Back in 2005, I wrote an essay entitled “Shame as a Political Virtue.” [1] It began as follows:
I was standing in the checkout line at Blockbuster Video and couldn’t help but notice two young boys running wild near by. One of them ran beside a shelf with toys on it with his arm extended so as to knock them onto the floor. The other had found a small bag with toys or candy or something in it and was using it as a hammer to pound on the shelf from which it had been taken. Unable to restrain himself any longer, a gentleman standing nearby rebuked the boy, informing him not only that the bag was not his, but also that it was not a pounding toy in any case. The mother, who up to this time had been totally oblivious, suddenly became alert. And angry. “You mustn’t scold him,” she said. “He’ll feel bad.”
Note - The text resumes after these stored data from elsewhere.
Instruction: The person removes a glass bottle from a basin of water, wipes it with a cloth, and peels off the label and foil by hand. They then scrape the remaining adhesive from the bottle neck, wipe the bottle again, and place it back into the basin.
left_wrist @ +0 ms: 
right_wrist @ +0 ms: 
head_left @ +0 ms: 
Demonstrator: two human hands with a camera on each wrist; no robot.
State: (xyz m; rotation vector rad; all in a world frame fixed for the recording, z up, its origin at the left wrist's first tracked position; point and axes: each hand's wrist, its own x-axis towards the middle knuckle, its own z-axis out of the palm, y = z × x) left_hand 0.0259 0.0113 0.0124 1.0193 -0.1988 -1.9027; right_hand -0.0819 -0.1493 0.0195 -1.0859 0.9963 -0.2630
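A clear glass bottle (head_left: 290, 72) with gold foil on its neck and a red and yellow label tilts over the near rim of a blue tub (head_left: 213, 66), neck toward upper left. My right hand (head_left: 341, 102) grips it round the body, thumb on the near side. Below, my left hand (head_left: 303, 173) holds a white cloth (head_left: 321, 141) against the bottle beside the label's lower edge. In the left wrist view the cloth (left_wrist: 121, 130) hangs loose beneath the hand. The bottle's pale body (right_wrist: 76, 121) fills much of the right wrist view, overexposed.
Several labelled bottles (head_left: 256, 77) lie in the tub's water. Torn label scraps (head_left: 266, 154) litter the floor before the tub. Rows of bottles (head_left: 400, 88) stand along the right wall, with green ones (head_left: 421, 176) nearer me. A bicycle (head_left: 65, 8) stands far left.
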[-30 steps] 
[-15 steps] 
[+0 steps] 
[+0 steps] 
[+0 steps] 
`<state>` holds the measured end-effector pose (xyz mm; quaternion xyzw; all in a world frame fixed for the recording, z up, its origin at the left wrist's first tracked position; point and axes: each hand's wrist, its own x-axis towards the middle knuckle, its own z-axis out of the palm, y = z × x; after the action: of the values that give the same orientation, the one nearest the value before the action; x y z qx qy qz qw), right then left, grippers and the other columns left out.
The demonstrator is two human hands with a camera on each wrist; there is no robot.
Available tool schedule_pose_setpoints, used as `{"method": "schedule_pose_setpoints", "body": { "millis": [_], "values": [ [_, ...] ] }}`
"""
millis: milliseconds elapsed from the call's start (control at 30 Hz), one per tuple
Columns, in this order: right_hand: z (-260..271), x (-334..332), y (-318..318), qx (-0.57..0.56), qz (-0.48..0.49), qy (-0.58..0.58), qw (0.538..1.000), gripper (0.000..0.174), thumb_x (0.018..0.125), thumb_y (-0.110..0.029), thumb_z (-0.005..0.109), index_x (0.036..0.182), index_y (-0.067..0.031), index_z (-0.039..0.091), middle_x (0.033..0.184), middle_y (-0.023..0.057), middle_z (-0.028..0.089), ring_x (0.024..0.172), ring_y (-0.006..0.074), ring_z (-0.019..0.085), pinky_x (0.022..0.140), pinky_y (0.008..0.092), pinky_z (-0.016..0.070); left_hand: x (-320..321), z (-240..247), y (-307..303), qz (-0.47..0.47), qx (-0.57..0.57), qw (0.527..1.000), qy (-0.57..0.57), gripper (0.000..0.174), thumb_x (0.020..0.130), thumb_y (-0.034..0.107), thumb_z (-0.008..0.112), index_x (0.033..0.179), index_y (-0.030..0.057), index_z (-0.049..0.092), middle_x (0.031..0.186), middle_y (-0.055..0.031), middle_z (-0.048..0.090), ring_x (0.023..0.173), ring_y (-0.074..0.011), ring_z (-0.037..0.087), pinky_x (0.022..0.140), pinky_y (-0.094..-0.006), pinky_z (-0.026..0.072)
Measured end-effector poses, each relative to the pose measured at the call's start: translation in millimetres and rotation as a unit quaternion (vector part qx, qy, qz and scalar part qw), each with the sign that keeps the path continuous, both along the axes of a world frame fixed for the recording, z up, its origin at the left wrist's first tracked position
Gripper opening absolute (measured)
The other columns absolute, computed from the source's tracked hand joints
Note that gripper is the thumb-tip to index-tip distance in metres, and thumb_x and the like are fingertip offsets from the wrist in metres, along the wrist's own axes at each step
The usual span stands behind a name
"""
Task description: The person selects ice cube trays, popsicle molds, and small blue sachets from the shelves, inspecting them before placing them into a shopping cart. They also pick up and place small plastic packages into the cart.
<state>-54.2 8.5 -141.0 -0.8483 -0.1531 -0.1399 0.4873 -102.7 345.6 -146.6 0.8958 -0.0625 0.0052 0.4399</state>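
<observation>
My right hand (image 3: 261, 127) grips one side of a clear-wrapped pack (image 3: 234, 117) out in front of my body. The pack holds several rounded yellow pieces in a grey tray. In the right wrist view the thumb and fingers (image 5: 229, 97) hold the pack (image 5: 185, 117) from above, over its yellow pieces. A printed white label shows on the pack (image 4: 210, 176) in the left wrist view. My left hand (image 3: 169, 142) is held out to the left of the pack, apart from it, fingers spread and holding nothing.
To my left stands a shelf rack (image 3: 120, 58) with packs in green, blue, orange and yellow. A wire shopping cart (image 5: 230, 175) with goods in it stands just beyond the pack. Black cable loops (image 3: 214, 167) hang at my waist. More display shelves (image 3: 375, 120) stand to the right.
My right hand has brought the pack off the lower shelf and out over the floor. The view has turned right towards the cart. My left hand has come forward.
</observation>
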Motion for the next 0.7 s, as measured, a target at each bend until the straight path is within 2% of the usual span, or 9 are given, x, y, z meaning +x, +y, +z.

I found myself thinking, “The cult of self-esteem run amok” (p. 231).
I was reminded of my own very different childhood. When my behavior failed to live up to expectations, I could count on hearing my mother say, “Shame on you!” or “You ought to be ashamed.” Sometimes that was enough. Other times the scolding was a prelude to a punishment. But whether that meant being sent to my room, or standing in the corner, or being spanked, shame was an essential ingredient in the punishment, along with whatever other unpleasantness was involved – and this was intended.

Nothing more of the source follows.